One of my favorites, which I came across in one my college courses, is Persimmons, by Li-Young Lee:

"In sixth grade Mrs. Walker
slapped the back of my head
and made me stand in the corner
for not knowing the difference
between persimmon and precision.
How to choose

persimmons. This is precision.
Ripe ones are soft and brown-spotted.
Sniff the bottoms. The sweet one
will be fragrant. How to eat:
put the knife away, lay down the newspaper.
Peel the skin tenderly, not to tear the meat.
Chew on the skin, suck it,
and swallow. Now, eat
the meat of the fruit,
so sweet,
all of it, to the heart.

Donna undresses, her stomach is white.
In the yard, dewy and shivering
with crickets, we lie naked,
face-up, face-down,
I teach her Chinese.
Crickets: chiu chiu. Dew: I've forgotten.
Naked: I've forgotten.
Ni, wo: you and me.
I part her legs,
remember to tell her
she is beautiful as the moon.

Other words
that got me into trouble were
fight and fright, wren and yarn.
Fight was what I did when I was frightened,
fright was what I felt when I was fighting.
Wrens are small, plain birds,
yarn is what one knits with.
Wrens are soft as yarn.
My mother made birds out of yarn.
I loved to watch her tie the stuff;
a bird, a rabbit, a wee man.

Mrs. Walker brought a persimmon to class
and cut it up
so everyone could taste
a Chinese apple. Knowing
it wasn't ripe or sweet, I didn't eat
but watched the other faces.

My mother said every persimmon has a sun
inside, something golden, glowing,
warm as my face.

Once, in the cellar, I found two wrapped in newspaper,
forgotten and not yet ripe.
I took them and set them both on my bedroom windowsill,
where each morning a cardinal
sang, The sun, the sun.

Finally understanding
he was going blind,
my father sat up all one night
waiting for a song, a ghost.
I gave him the persimmons,
swelled, heavy as sadness,
and sweet as love.

This year, in the muddy lighting
of my parents' cellar, I rummage, looking
for something I lost.
My father sits on the tired, wooden stairs,
black cane between his knees,
hand over hand, gripping the handle.
He's so happy that I've come home.
I ask how his eyes are, a stupid question.
All gone, he answers.

Under some blankets, I find a box.
Inside the box I find three scrolls.
I sit beside him and untie
three paintings by my father:
Hibiscus leaf and a white flower.
Two cats preening.
Two persimmons, so full they want to drop from the cloth.

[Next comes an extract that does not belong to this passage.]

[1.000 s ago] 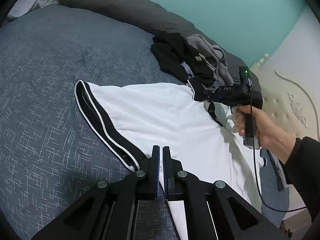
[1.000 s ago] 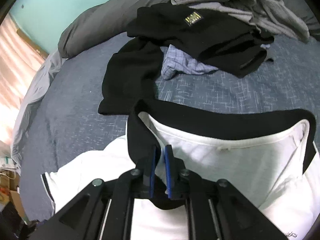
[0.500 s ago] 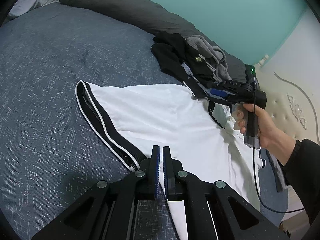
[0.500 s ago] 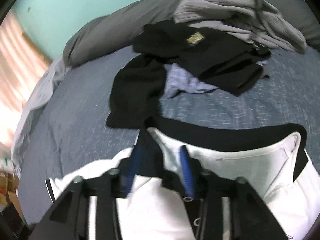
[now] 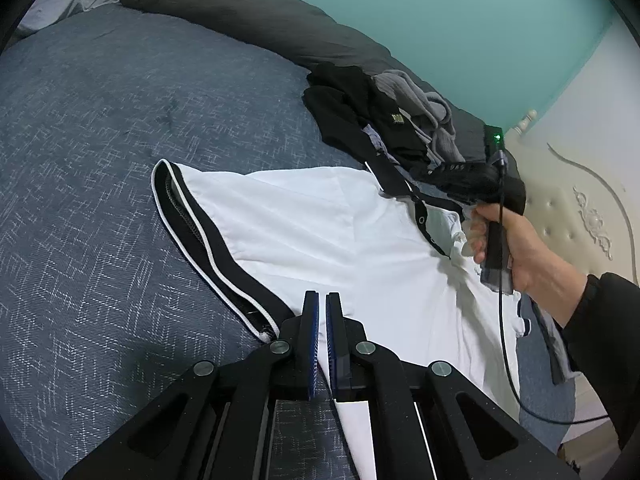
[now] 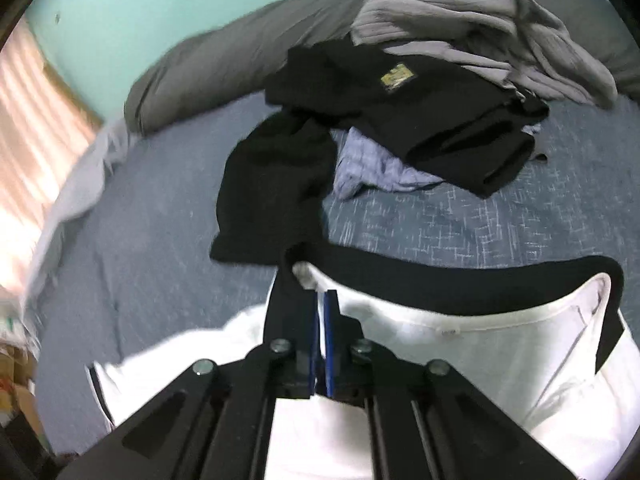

He raises both hands to touch the cloth,
asks, Which is this?

This is persimmons, Father.

Oh, the feel of the wolftail on the silk,
the strength, the tense
precision in the wrist.
I painted them hundreds of times
eyes closed. These I painted blind.
Some things never leave a person:
scent of the hair of one you love,
the texture of persimmons,
in your palm, the ripe weight."


Another favorite of mine...When Lialacs Last in the Door-yard Bloom'd by Walt Whitman...A small refrain from it goes:

"Passing the visions, passing the night;
Passing, unloosing the hold of my comrades’ hands;
Passing the song of the hermit bird, and the tallying song of my soul,
(Victorious song, death’s outlet song, yet varying, ever-altering song,
As low and wailing, yet clear the notes, rising and falling, flooding the night,
Sadly sinking and fainting, as warning and warning, and yet again bursting with joy,
Covering the earth, and filling the spread of the heaven,
As that powerful psalm in the night I heard from recesses,)
Passing, I leave thee, lilac with heart-shaped leaves;
I leave thee there in the door-yard, blooming, returning with spring,
I cease from my song for thee;
From my gaze on thee in the west, fronting the west, communing with thee,
O comrade lustrous, with silver face in the night. "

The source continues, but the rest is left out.